Beispiel für einen Funktionsaufruf in Borland: Ist das Richtig??
daveInternalStrerror(long en)
{typedef long (CALLBACK* LP2INT) (long ); LP2INT p;
  p = (LP2INT) GetProcAddress(hDLL,"daveInternalStrerror"); return p(en);
}

so sieht es korrekt in VB aus:
private Function daveInternalStrerror Lib "libnodave.dll" Alias "daveStrerror" (ByVal en As Long) As Long

Mit freundlichem Gruß
V.Jähn


----------



## Zottel (22 Februar 2007)

Volkmer schrieb:


> Jetzt möchte ich eigentlich meine Standard-Programmierumgebung nutzen, den Borland Builder Version 5.0.


Den kenne ich nicht, aber es sieht nach C aus, ja?
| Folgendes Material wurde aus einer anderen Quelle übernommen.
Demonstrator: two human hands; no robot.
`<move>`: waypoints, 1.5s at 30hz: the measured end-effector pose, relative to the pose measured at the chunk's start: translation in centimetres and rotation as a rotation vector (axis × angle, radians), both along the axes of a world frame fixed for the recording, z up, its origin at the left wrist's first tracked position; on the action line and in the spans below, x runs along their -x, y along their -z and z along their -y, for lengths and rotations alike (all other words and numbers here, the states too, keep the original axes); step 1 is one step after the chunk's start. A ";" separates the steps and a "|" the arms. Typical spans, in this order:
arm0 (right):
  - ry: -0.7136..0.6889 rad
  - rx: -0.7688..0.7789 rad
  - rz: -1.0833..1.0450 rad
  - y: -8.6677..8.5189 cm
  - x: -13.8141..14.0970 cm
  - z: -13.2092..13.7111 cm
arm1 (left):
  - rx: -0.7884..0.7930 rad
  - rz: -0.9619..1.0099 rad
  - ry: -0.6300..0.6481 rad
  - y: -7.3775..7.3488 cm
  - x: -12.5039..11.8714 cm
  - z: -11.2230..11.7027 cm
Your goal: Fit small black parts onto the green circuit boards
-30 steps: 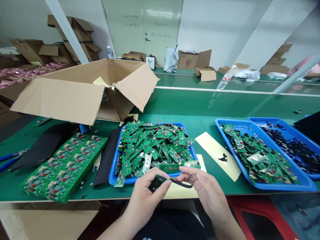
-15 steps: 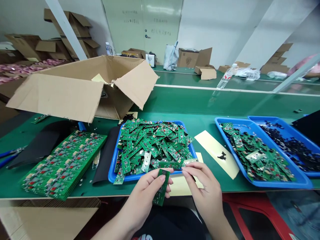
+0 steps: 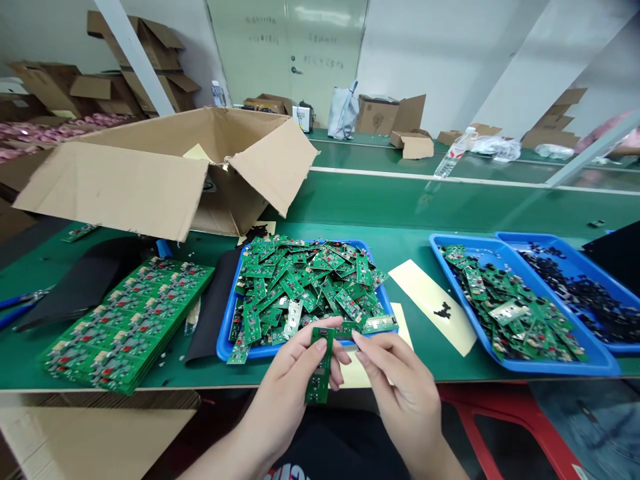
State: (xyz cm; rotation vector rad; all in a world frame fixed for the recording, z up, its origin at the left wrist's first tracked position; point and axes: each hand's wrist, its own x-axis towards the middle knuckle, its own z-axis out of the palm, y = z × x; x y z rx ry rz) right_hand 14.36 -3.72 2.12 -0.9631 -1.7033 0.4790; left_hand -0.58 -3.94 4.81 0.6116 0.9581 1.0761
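My left hand (image 3: pixel 290 387) pinches a small green circuit board (image 3: pixel 320 367), held upright near the table's front edge. My right hand (image 3: pixel 400 383) hovers just to its right, fingers curled together, thumb and forefinger near the board's top; whether they hold anything is not visible. Right behind both hands sits a blue tray (image 3: pixel 225 333) heaped with several loose green boards (image 3: pixel 305 287). A yellow backing sheet (image 3: pixel 433 303) with a black piece on it lies to the right of that tray.
A stack of green board panels (image 3: pixel 125 320) lies at the left, with black foam sheets (image 3: pixel 85 280) beside it. An open cardboard box (image 3: pixel 165 173) stands behind. Two more blue trays (image 3: pixel 550 363) sit at the right, holding boards and black parts. Blue pliers (image 3: pixel 15 307) lie far left.
The thin black strip seen between my hands a second ago is gone from view. My left hand turned the board upright and my right hand moved in closer to it.
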 end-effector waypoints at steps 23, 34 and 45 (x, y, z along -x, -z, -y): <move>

> Die DLL habe ich wie folgt eingebunden:
> ...
> Wird ohne Fehler kompiliert!


Schön, hat aber ja noch gar nichts mit Libnodave zu tun.
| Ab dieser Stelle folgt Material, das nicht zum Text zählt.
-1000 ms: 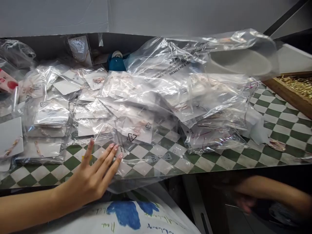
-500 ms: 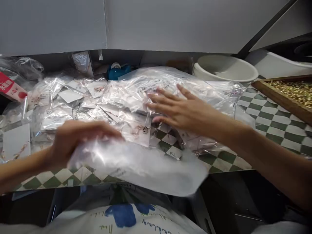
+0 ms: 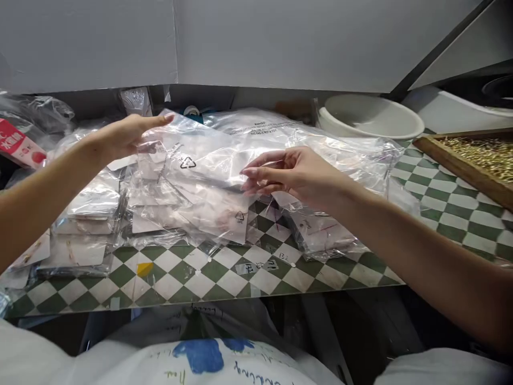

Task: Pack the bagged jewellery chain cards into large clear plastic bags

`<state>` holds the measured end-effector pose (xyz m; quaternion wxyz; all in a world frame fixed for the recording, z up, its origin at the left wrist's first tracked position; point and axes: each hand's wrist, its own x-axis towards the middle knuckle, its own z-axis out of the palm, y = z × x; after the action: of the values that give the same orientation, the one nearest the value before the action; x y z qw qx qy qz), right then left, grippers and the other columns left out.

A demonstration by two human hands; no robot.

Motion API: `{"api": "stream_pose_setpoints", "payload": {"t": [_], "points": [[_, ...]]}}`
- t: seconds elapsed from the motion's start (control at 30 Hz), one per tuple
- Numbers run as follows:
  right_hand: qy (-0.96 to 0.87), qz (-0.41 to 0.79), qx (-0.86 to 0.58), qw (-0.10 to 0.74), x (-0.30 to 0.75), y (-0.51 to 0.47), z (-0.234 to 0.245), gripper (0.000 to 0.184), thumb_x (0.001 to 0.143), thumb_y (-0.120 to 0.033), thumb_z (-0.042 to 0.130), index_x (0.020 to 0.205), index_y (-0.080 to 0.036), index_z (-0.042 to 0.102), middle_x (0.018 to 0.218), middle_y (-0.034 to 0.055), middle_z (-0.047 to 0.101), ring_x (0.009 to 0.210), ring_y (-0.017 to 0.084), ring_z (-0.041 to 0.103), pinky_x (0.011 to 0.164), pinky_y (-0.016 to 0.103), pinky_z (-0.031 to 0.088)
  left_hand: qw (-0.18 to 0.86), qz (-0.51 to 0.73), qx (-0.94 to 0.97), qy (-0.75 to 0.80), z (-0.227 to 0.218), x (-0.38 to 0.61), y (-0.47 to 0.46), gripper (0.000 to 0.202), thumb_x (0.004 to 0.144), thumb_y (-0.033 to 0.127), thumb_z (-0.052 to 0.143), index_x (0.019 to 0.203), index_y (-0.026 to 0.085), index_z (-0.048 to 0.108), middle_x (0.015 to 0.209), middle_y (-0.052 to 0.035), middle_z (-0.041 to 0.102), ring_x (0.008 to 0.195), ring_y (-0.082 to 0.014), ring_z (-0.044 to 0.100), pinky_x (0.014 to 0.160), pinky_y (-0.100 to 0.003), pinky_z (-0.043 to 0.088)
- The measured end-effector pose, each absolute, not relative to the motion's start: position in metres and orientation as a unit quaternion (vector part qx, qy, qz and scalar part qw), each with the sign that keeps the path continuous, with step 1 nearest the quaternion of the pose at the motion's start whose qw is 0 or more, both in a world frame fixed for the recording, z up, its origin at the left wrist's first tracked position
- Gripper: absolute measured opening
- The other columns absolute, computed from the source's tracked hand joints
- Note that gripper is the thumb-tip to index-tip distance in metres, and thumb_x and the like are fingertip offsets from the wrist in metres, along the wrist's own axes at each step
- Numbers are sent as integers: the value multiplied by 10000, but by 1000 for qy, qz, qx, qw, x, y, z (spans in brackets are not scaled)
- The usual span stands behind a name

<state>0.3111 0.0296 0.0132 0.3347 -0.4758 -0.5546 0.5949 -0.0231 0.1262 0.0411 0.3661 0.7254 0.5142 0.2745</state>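
A clear plastic bag point(image 3: 196, 160) with a white card inside and a printed recycling mark hangs in the air between my hands, above a heap of similar bags point(image 3: 92, 203). My left hand point(image 3: 126, 138) is at the bag's upper left corner, with the thumb pressed to the plastic and the fingers stretched out behind it. My right hand point(image 3: 290, 172) pinches the bag's right side. More bagged white cards with small pink-gold pieces lie under and behind the hands, on a green and white checkered table point(image 3: 184, 272).
A white bowl point(image 3: 371, 116) stands at the back right, next to a wooden tray of gold pieces point(image 3: 476, 158). A red and white packet point(image 3: 18, 144) lies at the far left. A grey wall point(image 3: 280, 43) rises behind, and a white sack with blue print point(image 3: 196, 355) sits below the table edge.
The bag has risen from the table's front edge to above the heap. My left hand has moved up and my right hand has drawn together on the plastic.
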Motion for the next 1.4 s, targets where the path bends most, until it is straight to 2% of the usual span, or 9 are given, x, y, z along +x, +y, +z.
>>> {"api": "stream_pose_setpoints", "payload": {"t": [0.17, 0.33, 0.5, 0.6, 0.73, 0.9, 1.03, 1.2, 1.4], "points": [[-470, 513, -541, 472, 314, 27, 6, 328, 682, -368, 977, 878, -156, 821, 818, 58, 772, 669, 133, 730, 582, 231, 643, 516, 174, 682, 488, 29, -35, 116, 664, 544, 620, 1005, 852, 103, 724, 819, -114, 722, 757, -179, 612, 763, -404, 571], [-443, 488, -549, 514, 317, 31, 12, 260, 753, -337, 943, 857, -143, 805, 805, 53, 755, 597, 83, 643, 546, 209, 619, 441, 302, 678, 505, 13, -31, 99, 376, 749, 477, 922, 883, 155, 782, 682, -29, 665, 493, -57, 406, 555, -294, 416], [-495, 490, -553, 458, 320, 33, 6, 387, 611, -371, 1020, 837, -141, 806, 759, 91, 769, 595, 137, 709, 536, 218, 587, 443, 379, 655, 481, 2, -24, 97, 391, 737, 492, 913, 855, 158, 748, 846, -75, 737, 779, -173, 707, 754, -330, 581], [-533, 450, -544, 467, 319, 31, 3, 308, 678, -383, 985, 776, -150, 809, 726, 85, 758, 579, 161, 708, 550, 273, 615, 467, 346, 657, 480, -1, -27, 99, 540, 739, 448, 913, 1142, 136, 735, 904, -101, 772, 825, -220, 751, 759, -359, 614], [-585, 466, -495, 443, 322, 30, 2, 350, 831, -464, 864, 1047, -190, 831, 898, 66, 793, 712, 182, 770, 596, 285, 633, 477, 316, 690, 443, -2, -35, 99, 1037, 727, 298, 929, 1612, 205, 395, 897, -67, 798, 803, -225, 773, 676, -317, 615], [-579, 504, -485, 419, 330, 31, 7, 476, 849, -416, 862, 1280, -239, 762, 886, 44, 776, 773, 164, 742, 603, 266, 580, 468, 290, 740, 385, 4, -31, 91, 1045, 857, 323, 853, 1683, 242, 217, 937, -40, 805, 852, -211, 765, 703, -343, 641], [-557, 413, -503, 516, 347, 42, 19, 80, 931, -271, 794, 904, -200, 818, 1030, 79, 772, 678, 96, 610, 600, 278, 521, 398, 313, 774, 380, 8, -18, 88, 933, 923, 401, 785, 1653, 201, 241, 1039, -54, 802, 844, -189, 745, 754, -378, 645], [-459, 330, -554, 611, 393, 71, 26, 237, 1064, -140, 565, 900, -130, 735, 1278, 156, 719, 631, 61, 566, 671, 300, 536, 95, 342, 858, 372, 4, 19, 79, 564, 978, 562, 652, 1340, 134, 595, 1252, -149, 742, 1123, -256, 712, 972, -455, 608], [-334, 274, -600, 674, 436, 87, 13, 398, 1107, -207, 405, 801, -153, 655, 1149, 165, 720, 704, 144, 669, 804, 372, 590, -28, 168, 930, 326, -9, 83, 68, 787, 976, 555, 656, 1484, -22, 489, 1531, -307, 553, 1405, -396, 574, 1160, -616, 460]]}}
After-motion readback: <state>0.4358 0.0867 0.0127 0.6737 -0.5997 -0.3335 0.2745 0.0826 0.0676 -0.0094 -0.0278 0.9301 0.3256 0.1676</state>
> daveInternalStrerror(long en)
> {typedef long (CALLBACK* LP2INT) (long ); LP2INT p;
> p = (LP2INT) GetProcAddress(hDLL,"daveInternalStrerror"); return p(en);
> }


Warum zum Teufel willst du dir die Mühe machen, die Funktionen über LoadLibrary und GetProcAddress einzubinden und alle Prototypen neu zu definieren? Ich kenne nur einen vernünftigen Grund um so etwas zu tun: Wenn du mehrere "Plug-In" -Dll hättest mit identischer Schnittstelle hättest und zur Laufzeit auswählen wolltest, ob du nun Libnodave oder eine andere Bibliothek, für sagen wir, Allen Bradley, nimmst.
Da das aber wohl nicht der Fall ist: Wenn du die Bibliothek auf "normale" Weise einbindest, stehen die Funktionsprototypen in nodave.h. 
#define BCCWIN
#define DAVE_LITTLE_ENDIAN
#include "nodave.h"
oder
#include "nodavesimple.h"


----------



## Volkmer (22 Februar 2007)

Hallo!

Mit dem Neudefinieren der Funktionen konnte ich mittlerweile die wesentlichen Funktionen ausführen (starten, stoppen der CPU, lesen und schreiben von Bytes - mit Ausnahme von Real/Float-Variablen).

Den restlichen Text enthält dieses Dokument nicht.